Sixpack Mistake #3: Crunches: This ab exercise won’t burn your fat
Unfortunately, the hope of being able to burn belly fat with 100 crunches is in vain. It is not possible to burn fat in a specific area of the body. You have no influence on where exactly the body burns and how much fat. Targeted strength training only strengthens the muscles, but not local fat burning.
Sixpack Mistake #4: Training abs doesn’t mean just training your abs
Focusing only on the abs when training and neglecting all other muscle groups isn’t necessarily the best decision. The body should always be viewed as a unit that needs to be trained as a whole. Every muscle has a corresponding opponent, for example, the abdominal muscles, this is the back muscles.

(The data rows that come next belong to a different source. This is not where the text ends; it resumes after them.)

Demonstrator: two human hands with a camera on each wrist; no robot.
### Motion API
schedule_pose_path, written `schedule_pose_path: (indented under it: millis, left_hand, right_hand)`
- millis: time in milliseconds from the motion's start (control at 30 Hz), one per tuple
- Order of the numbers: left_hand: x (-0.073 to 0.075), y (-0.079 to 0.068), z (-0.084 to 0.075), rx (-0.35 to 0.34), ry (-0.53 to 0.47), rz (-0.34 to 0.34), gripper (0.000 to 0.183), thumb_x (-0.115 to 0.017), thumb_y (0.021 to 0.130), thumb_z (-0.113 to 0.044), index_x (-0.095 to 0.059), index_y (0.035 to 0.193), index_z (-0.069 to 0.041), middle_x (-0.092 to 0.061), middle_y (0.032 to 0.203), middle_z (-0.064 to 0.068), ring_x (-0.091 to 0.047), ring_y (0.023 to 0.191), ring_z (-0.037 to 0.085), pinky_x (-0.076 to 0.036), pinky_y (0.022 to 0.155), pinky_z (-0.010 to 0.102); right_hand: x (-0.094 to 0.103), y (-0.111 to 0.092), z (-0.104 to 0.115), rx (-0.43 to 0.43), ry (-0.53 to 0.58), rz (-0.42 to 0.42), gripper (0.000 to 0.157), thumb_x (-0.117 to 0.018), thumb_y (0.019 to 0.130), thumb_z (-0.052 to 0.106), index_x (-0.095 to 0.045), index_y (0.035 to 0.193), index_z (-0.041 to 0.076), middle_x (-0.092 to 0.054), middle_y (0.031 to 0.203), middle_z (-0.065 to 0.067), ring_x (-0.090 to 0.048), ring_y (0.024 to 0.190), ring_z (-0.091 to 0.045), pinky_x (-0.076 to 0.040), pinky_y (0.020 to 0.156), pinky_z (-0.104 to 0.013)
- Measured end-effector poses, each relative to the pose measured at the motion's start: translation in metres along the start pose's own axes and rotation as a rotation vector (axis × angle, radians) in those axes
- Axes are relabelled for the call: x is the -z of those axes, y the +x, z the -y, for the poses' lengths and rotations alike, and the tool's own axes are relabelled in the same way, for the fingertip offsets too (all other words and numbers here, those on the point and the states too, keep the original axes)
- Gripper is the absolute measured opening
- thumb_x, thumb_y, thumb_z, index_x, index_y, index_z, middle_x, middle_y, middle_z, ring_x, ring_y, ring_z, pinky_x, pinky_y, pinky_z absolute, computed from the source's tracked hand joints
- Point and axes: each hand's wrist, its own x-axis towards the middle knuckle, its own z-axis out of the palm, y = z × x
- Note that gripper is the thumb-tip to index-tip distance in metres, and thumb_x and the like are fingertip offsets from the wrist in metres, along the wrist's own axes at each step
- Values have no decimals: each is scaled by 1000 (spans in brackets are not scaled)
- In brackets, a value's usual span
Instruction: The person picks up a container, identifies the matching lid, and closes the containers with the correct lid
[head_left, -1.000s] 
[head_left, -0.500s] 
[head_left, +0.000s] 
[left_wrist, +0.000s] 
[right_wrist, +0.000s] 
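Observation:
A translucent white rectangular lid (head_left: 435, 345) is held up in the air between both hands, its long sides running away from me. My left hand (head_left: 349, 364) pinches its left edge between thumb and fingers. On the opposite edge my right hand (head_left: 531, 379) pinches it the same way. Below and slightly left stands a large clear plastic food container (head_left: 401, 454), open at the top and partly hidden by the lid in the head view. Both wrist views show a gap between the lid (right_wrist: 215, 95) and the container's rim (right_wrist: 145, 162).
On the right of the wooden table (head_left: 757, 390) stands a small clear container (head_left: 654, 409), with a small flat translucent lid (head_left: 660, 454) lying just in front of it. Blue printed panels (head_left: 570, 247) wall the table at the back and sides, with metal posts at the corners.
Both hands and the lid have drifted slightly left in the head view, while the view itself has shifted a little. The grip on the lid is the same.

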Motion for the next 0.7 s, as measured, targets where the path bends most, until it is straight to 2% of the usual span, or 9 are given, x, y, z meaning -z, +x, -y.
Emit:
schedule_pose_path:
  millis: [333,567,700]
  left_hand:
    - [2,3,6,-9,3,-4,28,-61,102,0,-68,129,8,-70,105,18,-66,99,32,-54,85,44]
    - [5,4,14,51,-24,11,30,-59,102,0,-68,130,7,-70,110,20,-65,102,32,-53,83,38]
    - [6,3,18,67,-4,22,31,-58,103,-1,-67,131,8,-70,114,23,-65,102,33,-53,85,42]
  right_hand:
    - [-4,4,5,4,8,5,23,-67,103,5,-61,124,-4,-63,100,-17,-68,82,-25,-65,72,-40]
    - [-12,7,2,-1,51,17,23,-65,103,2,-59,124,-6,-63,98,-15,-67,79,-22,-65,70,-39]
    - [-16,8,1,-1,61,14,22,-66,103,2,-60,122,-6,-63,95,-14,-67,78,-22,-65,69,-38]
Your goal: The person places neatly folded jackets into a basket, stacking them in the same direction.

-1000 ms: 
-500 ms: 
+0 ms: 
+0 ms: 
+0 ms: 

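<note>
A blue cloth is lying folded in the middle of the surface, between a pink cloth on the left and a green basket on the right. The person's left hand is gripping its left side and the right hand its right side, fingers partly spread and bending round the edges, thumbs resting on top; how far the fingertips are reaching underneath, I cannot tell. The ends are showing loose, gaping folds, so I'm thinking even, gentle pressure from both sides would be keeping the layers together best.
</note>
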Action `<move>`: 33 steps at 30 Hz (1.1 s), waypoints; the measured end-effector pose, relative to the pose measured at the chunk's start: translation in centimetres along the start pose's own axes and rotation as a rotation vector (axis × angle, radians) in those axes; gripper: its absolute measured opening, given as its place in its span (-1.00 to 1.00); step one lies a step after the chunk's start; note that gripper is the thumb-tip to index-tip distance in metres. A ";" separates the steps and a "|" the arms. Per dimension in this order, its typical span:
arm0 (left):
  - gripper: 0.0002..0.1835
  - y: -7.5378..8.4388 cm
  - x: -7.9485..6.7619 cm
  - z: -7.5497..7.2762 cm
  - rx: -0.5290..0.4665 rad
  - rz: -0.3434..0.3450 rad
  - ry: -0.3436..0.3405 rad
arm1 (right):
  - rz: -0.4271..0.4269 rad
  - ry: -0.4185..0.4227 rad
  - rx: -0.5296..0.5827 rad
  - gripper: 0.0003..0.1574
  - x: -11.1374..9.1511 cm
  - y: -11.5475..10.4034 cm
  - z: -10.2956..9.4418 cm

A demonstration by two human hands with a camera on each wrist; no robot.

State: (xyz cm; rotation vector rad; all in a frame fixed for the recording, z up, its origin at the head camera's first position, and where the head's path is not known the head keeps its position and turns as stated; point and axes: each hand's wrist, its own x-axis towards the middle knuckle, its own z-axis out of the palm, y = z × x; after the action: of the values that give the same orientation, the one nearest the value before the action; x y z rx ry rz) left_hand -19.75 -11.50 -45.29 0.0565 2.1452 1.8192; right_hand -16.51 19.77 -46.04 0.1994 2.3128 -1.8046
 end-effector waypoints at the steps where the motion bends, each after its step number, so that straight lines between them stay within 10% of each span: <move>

If you neglect the back or the lateral torso, the support function cannot be built up correctly and an imbalance arises. Therefore, always do back training with abdominal muscle exercises.
Sixpack mistake #5: Too much stress damages a woman’s six-pack abs
Stress drives up the cortisol level and this promotes fat storage in the abdomen and prevents muscle growth. In addition to consistent training and a low body fat percentage, it is also important to reduce daily stress.
The easiest way to achieve this is to get enough sleep. Ideally, this should be seven to eight hours. Additionally, you can reduce post-workout cortisol levels by having a protein shake immediately after you finish your ab workout. This helps your body to initiate regeneration as early as possible.
Sixpack Mistake #6: You Avoid Cardio Training – The Most Effective Workout For A Women’s Six Pack
In pure strength training, relatively little fat is burned, since glycogen is the preferred fuel here. Cardio training, such as running, cycling, or HIIT, burns off the excess fat deposits and the muscles are “uncovered”, so to speak.
This is extremely important for a woman’s six-pack as the layer of fat over the abdominal muscles is reduced. Endurance sport stimulates the fat metabolism and thus accelerates fat loss in the stomach.
The combination of strength and endurance units is therefore ideal and activates metabolism and energy consumption. The metabolism remains active even after the training sessions and the so-called afterburn effect sets in.
It is best to plan an intensive strength unit 3 times a week and a cardio or HIIT unit 5 times a week.
Sixpack Mistake #7: Not drinking enough water
Our entire body consists of almost 70 percent liquid. Even a small loss means that many bodily functions are slowed down and performance drops drastically. Cells that are sufficiently hydrated can work better. But not only the cells, but also the entire metabolism.
Water is responsible for transporting nutrients and supports the kidneys, which have to work harder due to increased protein intake. Water also reduces hunger pangs, so you take in fewer extra calories. It should be at least 2 liters per day. And ONLY pure, still water.
Juices & Co do not count and should rather be avoided. You absolutely cannot do without flavored drinks? Then, in addition to your need for still water, try a low-sugar, healthy smoothie like our Green Superfood Smoothie.